Hi,
We've found that constant splitting on ARM can be very inefficient, if
it's done inside a loop.
For example, the expression
a = a & 0xff00ff00;
will be translated into the following code (on ARM, only 8-bit values
shifted by an even number can be used as immediate arguments):
bic r0, r0, #16711680
bic r0, r0, #255
This makes perfect sense, unless this code is in a loop, and there are
many instructions using the same bit mask. In that case, we would
want to put 0xff00ff00 constant into a register, let
pass_rtl_move_loop_invariants put it outside a loop and reuse it for
every appropriate bitwise AND inside a loop.

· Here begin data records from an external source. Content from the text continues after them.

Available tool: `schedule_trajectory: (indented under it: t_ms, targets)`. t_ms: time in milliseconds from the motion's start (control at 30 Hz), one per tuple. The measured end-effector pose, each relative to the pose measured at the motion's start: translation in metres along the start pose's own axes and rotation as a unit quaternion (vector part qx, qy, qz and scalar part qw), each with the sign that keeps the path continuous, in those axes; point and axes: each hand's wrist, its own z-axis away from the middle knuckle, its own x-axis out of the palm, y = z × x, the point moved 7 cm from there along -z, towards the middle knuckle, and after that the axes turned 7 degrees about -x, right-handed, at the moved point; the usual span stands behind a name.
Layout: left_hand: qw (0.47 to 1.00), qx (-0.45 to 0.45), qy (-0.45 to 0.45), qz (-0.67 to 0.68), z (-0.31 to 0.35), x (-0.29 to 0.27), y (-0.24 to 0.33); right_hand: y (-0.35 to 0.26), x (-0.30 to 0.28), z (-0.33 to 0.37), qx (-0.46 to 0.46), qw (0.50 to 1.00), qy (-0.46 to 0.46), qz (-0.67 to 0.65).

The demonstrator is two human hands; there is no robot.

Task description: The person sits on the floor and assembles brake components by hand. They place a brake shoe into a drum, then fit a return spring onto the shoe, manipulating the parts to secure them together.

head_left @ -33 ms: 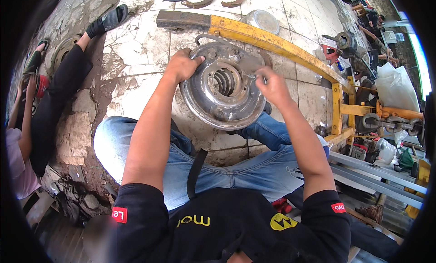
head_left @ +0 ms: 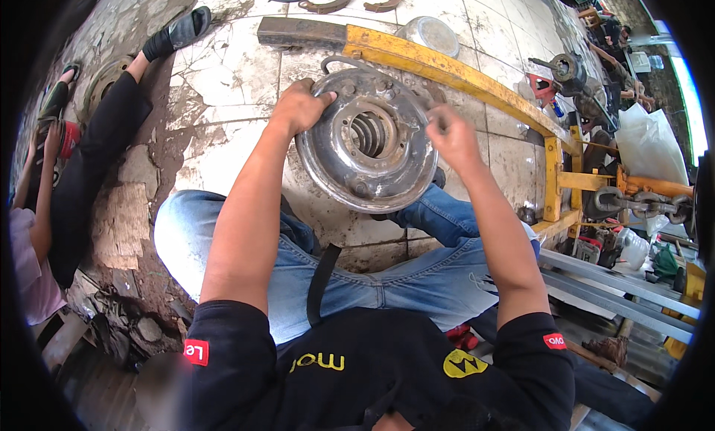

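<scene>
A round, dark metal brake backing plate [head_left: 328,170] is held tilted above the tiled floor, in front of my crossed legs. Through its central hole a coil spring [head_left: 366,135] shows. My left hand [head_left: 304,107] is closed on the plate's upper left rim, thumb over the face. At the right rim my right hand [head_left: 452,135] is closed, fingers curled. Whatever it grips is smeared or hidden, and I cannot tell whether it touches the plate.
Behind the plate lies a yellow steel frame [head_left: 439,66], with a round silver lid-like piece [head_left: 430,36] beyond it. Curved brake shoes [head_left: 328,1] rest farther off. Chain [head_left: 640,202] hangs at right. Another person's leg [head_left: 112,155] stretches along the left.
My right hand has shifted slightly to the right, away from the plate's face. The left hand keeps its grip, and the plate has barely moved.
</scene>
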Motion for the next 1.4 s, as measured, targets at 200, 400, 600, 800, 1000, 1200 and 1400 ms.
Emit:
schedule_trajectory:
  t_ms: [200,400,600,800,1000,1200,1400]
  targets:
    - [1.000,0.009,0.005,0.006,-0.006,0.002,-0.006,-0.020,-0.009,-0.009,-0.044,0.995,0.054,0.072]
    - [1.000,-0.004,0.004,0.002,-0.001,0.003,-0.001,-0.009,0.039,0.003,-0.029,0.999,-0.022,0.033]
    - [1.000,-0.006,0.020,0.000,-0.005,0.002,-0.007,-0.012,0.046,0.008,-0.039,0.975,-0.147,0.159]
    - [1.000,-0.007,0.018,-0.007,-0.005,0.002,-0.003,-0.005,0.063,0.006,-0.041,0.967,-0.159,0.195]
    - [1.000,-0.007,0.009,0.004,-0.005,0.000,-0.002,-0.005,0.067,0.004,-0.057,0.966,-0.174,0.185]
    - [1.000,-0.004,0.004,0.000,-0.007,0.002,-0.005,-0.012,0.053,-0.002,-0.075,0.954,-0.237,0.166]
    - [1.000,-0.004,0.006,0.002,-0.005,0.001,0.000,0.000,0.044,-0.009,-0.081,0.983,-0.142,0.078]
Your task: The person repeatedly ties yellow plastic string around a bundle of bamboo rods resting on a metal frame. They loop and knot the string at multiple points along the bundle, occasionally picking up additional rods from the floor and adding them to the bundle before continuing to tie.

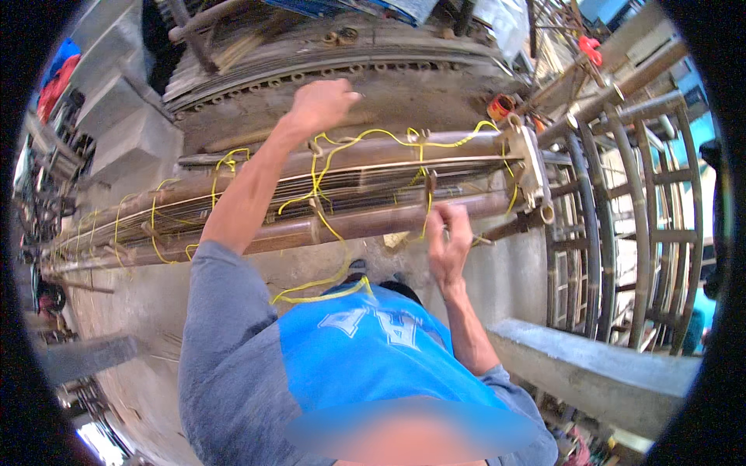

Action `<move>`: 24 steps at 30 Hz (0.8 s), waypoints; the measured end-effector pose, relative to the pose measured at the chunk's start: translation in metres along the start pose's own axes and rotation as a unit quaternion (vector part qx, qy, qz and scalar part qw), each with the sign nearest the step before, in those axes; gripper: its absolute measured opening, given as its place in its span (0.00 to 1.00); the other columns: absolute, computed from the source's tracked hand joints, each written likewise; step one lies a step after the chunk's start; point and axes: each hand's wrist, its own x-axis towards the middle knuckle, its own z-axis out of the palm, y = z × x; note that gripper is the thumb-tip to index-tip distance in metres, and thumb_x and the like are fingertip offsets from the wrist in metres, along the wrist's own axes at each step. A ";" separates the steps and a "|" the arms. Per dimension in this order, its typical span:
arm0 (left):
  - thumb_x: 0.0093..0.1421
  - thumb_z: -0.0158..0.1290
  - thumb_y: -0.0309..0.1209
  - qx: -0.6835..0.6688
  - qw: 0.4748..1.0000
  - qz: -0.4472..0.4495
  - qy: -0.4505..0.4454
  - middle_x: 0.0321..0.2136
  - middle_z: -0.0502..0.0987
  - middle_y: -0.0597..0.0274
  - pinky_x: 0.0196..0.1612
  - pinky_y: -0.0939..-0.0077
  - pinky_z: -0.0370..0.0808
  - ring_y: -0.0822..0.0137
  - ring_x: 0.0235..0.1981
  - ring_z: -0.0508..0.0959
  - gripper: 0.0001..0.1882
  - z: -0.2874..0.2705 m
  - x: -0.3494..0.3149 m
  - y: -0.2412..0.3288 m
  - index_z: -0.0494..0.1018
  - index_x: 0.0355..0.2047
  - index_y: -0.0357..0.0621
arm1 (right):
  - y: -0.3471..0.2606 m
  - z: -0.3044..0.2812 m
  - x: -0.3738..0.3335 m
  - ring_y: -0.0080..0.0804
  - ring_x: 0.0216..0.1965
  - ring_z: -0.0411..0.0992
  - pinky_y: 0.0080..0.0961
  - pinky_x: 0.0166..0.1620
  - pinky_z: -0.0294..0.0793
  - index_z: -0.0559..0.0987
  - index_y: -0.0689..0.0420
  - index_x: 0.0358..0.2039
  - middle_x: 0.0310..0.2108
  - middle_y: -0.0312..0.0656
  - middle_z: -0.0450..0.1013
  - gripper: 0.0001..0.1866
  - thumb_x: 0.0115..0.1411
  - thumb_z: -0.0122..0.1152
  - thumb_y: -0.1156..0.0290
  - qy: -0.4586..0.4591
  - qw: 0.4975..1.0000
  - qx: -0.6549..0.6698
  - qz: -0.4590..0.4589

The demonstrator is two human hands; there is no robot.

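Observation:
Two long brown bamboo poles (365, 220) run side by side across my front, with thin strips (256, 200) lengthwise between them. Bright yellow cord (342, 147) loops around both poles at several points, and a slack length hangs toward my shirt. My left hand (325, 105) is raised beyond the far pole with its fingers curled closed; anything in them is hidden. Close to the near pole, my right hand (451, 241) has its fingers bent together beside a strand of yellow cord. That hand is slightly blurred, and whether it grips the strand is unclear.
Ladder-like bamboo frames (645, 225) stand at the right. A concrete ledge (598, 365) lies at the lower right, concrete blocks (148, 116) at the left. Beyond the poles are stacked long strips (256, 74) and an orange-red can (501, 106).

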 end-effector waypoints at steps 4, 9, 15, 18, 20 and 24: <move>0.52 0.46 0.41 0.039 0.938 0.206 -0.275 0.27 0.74 0.48 0.33 0.58 0.69 0.49 0.31 0.73 0.16 0.017 -0.041 0.080 0.70 0.32 0.40 | 0.043 -0.003 -0.003 0.44 0.18 0.66 0.37 0.24 0.65 0.70 0.56 0.24 0.16 0.44 0.66 0.10 0.52 0.52 0.62 -0.137 0.970 -0.200 0.008; 0.52 0.47 0.39 -0.128 0.977 0.147 -0.082 0.24 0.73 0.46 0.31 0.57 0.68 0.48 0.28 0.73 0.14 0.078 -0.058 0.078 0.70 0.29 0.40 | 0.017 -0.010 0.057 0.21 0.12 0.57 0.22 0.17 0.56 0.66 0.58 0.15 0.10 0.33 0.59 0.15 0.53 0.47 0.62 -0.205 0.930 0.171 0.252; 0.54 0.43 0.38 -0.100 0.992 0.046 0.063 0.13 0.69 0.51 0.24 0.60 0.64 0.51 0.18 0.70 0.15 0.098 -0.066 0.089 0.70 0.18 0.43 | -0.001 0.043 0.184 0.30 0.21 0.68 0.28 0.29 0.69 0.74 0.62 0.22 0.18 0.42 0.70 0.28 0.56 0.41 0.48 -0.411 0.902 -0.095 -0.095; 0.53 0.45 0.34 -0.052 0.983 0.025 0.176 0.13 0.68 0.54 0.26 0.66 0.63 0.55 0.18 0.70 0.09 0.099 -0.070 0.100 0.71 0.21 0.45 | 0.056 0.030 0.195 0.27 0.22 0.68 0.27 0.31 0.70 0.75 0.62 0.22 0.19 0.40 0.71 0.32 0.54 0.38 0.42 -0.507 0.758 -0.404 -0.067; 0.53 0.46 0.33 -0.044 0.975 0.023 0.219 0.13 0.67 0.58 0.30 0.69 0.59 0.58 0.19 0.68 0.08 0.105 -0.073 0.102 0.70 0.20 0.46 | 0.096 0.007 0.205 0.29 0.22 0.68 0.28 0.31 0.69 0.76 0.61 0.25 0.21 0.39 0.71 0.29 0.55 0.39 0.46 -0.666 0.726 -0.163 0.050; 0.53 0.45 0.33 -0.032 0.974 -0.001 0.226 0.15 0.67 0.61 0.34 0.69 0.56 0.61 0.22 0.66 0.09 0.115 -0.073 0.101 0.70 0.20 0.47 | 0.146 -0.059 0.291 0.23 0.30 0.66 0.20 0.33 0.66 0.75 0.61 0.31 0.31 0.37 0.70 0.12 0.48 0.47 0.72 -0.405 0.872 0.240 -0.137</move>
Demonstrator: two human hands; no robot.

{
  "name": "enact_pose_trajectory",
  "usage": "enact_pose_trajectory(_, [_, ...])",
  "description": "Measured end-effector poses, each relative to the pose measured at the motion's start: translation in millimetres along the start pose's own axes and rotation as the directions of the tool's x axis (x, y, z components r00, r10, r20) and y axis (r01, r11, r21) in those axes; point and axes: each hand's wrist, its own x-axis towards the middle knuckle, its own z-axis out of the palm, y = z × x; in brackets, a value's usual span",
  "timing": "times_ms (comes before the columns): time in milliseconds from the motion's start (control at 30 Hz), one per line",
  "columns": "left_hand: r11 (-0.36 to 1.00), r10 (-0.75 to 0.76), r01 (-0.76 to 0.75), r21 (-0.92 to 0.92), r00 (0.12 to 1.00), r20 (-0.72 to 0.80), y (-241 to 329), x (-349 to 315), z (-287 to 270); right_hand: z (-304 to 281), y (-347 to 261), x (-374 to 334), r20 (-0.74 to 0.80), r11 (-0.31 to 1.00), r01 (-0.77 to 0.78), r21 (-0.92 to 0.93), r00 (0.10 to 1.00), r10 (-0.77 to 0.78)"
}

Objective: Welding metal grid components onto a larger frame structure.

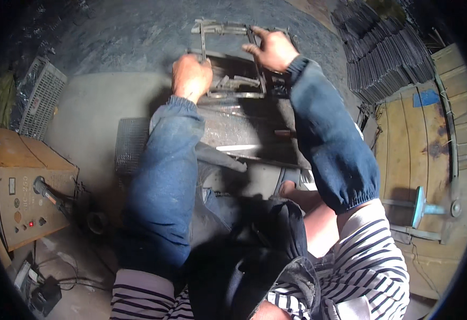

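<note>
A thin-barred rectangular metal frame [234, 96] is in front of me, over a low dark metal work stand [233, 125]. My left hand [191, 77] is closed around the left side bar of the frame. At the upper right corner is my right hand [276, 50], its index finger and thumb reaching over the right bar with a gap between them; its other fingers are hidden. Through the frame's opening I see several loose metal pieces [238, 81]. Blue sleeve covers are on both my forearms.
A welding-machine-like box [31, 197] with a lit red light and a cable stands at left. Grey perforated crates [41, 98] lean behind it. Stacked flat dark sheets [382, 50] are at far right, near a yellowish panel [412, 138] with a turquoise metal piece [420, 208].
</note>
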Motion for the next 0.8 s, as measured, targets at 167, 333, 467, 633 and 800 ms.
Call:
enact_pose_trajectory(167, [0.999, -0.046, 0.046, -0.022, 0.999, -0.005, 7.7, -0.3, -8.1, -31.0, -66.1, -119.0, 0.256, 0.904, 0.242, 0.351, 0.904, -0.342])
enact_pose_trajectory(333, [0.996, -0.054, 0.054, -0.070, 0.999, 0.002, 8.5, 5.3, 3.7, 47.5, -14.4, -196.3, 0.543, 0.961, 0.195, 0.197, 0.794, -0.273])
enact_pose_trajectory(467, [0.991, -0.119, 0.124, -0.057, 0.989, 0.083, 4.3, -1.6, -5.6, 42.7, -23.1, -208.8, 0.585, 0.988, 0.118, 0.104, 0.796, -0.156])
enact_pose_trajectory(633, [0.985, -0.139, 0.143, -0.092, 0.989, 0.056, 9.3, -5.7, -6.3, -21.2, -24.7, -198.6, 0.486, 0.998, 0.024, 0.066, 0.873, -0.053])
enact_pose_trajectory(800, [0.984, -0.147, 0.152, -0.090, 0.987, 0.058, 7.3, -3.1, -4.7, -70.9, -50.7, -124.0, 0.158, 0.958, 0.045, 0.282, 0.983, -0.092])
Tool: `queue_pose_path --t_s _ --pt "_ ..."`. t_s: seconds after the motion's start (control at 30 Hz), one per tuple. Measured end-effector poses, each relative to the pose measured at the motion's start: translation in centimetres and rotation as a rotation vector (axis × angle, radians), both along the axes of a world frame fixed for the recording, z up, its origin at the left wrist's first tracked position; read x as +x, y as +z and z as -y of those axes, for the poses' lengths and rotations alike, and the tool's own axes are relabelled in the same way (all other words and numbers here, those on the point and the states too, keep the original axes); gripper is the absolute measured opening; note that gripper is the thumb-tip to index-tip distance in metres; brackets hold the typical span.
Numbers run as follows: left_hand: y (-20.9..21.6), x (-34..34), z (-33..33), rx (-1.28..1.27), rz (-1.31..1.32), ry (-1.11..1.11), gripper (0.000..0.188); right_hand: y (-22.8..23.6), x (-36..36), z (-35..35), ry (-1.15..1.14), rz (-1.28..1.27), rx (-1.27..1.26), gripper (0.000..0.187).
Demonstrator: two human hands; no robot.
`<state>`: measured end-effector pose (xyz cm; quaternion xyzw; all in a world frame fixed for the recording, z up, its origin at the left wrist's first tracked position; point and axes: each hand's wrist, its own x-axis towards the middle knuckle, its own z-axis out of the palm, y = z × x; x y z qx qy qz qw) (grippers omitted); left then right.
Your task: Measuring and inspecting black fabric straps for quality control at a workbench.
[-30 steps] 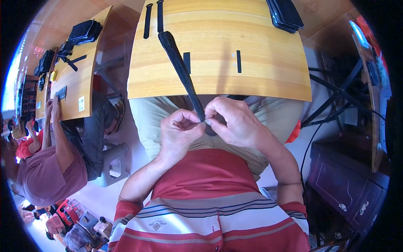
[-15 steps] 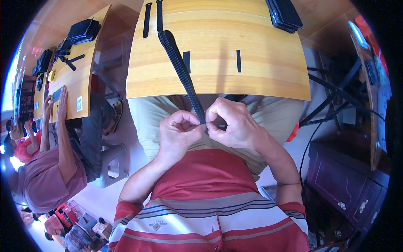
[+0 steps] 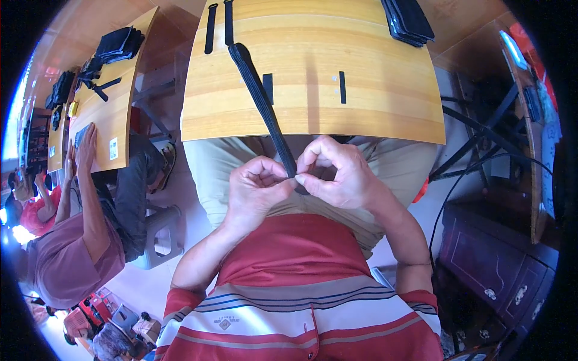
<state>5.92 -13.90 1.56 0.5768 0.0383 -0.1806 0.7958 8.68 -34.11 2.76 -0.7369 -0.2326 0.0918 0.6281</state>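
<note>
A long black ribbed fabric strap (image 3: 259, 93) runs from the wooden table (image 3: 379, 114) over its near edge down to my lap. My left hand (image 3: 257, 188) pinches its near end between thumb and forefinger. Right beside it, my right hand (image 3: 335, 173) closes thumb and forefinger on the same end, the tips of both hands meeting. The fingers partly cover that end. Beyond my hands, two short black strips (image 3: 342, 88) lie flat on the table, one of them next to the strap.
Two narrow black straps (image 3: 211, 29) lie at the table's far left. A stack of dark fabric pieces (image 3: 407, 23) sits at the far right. On the left, a person (image 3: 75, 259) works at another table (image 3: 120, 135). A dark cabinet (image 3: 490, 259) stands to the right.
My right fingers have shifted slightly and press closer to my left fingertips at the strap's end. The strap's far end has moved slightly right. My left hand stays nearly still.
</note>
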Motion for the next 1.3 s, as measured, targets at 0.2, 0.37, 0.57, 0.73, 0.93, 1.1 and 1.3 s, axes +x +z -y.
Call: queue_pose_path --t_s 0.2,0.37,0.57,0.73,0.93,1.1,1.3 --pt "0.1 0.0 0.0 0.049 0.039 0.002 0.016 0.5 0.1 -0.1 -0.006 0.019 -0.068 0.019" --pt "0.0 -0.1 -0.1 0.091 0.064 -0.004 0.016 0.8 -0.1 -0.7 -0.058 0.228 -0.166 0.019" --pt "0.2 -0.2 -0.1 0.114 0.071 0.003 0.016 1.0 0.0 -0.7 -0.054 0.312 -0.177 0.020" --pt "0.4 -0.2 -0.1 0.101 0.074 0.005 0.016 1.4 0.1 -0.8 -0.049 0.337 -0.154 0.021" --pt "0.8 -0.1 0.2 0.094 0.089 0.020 0.017 0.8 0.4 -0.9 -0.021 0.358 -0.136 0.027" --pt "0.9 0.1 -0.2 0.100 0.058 -0.006 0.017 0.5 0.8 -1.0 0.019 0.500 -0.142 0.033" --pt "1.7 1.0 -0.5 0.146 -0.013 -0.080 0.018 0.6 0.9 -1.4 0.009 0.637 -0.215 0.033"
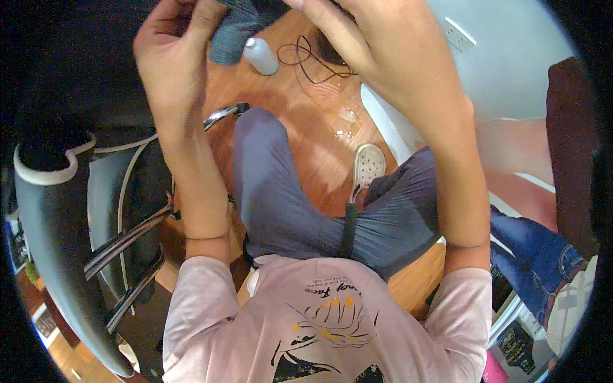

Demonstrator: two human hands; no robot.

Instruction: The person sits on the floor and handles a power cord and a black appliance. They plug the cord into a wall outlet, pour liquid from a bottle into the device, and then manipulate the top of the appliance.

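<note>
At the upper edge, both my hands are raised on a dark teal ribbed cloth (pixel 228 41) that looks like a sock. It hangs between them with one rounded end down, and the rest runs out of view. My left hand (pixel 177 35) pinches it, thumb against the curled fingers. My right hand (pixel 361 32) is closed at the cloth's other side; its fingertips are partly cut off by the picture's edge. Beyond the rounded end, a pale bottle with a white cap (pixel 262 56) appears on the wooden floor.
A black cable (pixel 313 73) lies looped on the floor. Below it is a light clog (pixel 369 165). Grey chairs with metal frames (pixel 51 223) stand at the left. Blue jeans (pixel 533 262) and other clothes are piled at the right, near a wall socket (pixel 460 35).
</note>
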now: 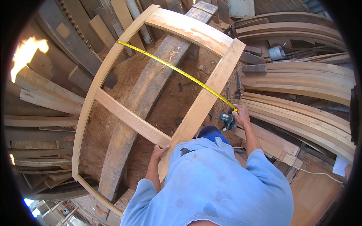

This is a real-life example (from evas rasterization library), where
fixing this issue speeds up expedite test suite on average by 6% and
up to 20% on several tests.
Why the splitting happens?
On 4.4, the only problem was GCSE, which propagated separate pseudo
register with a constant into a consumer insn, i.e.
r123 = 0xff00ff00; r124 = r125 & r123
was transformed into
r124 = r125 & 0xff00ff00
After that, the constant within AND expression is not considered as
loop invariant any more, and is not moved outside a loop. This can be
fixed by checking whether the insn transformed by GCSE will require
splitting, and if it does, then the transformation should not be done
at earlier GCSE passes. We may check it by comparing rtx_cost of the
constant we're going to propagate with GCSE with rtx_cost of
const_int(1).
If moving loop invariant fails (e.g. due to register pressure), then
pass_combine still can propagate it inside AND, and in this case it
will result in the same code.
After this patch
http://gcc.gnu.org/ml/gcc-patches/2009-08/msg01032.html , such
constants are split as early as expand pass, so there's no chance for
loop invariant code motion pass to deal with them.
So, the questions are:
1) Is it really necessary to split constants on ARM at the time of
expand? At least, loop invariant code motion can work better if
splitting happens later.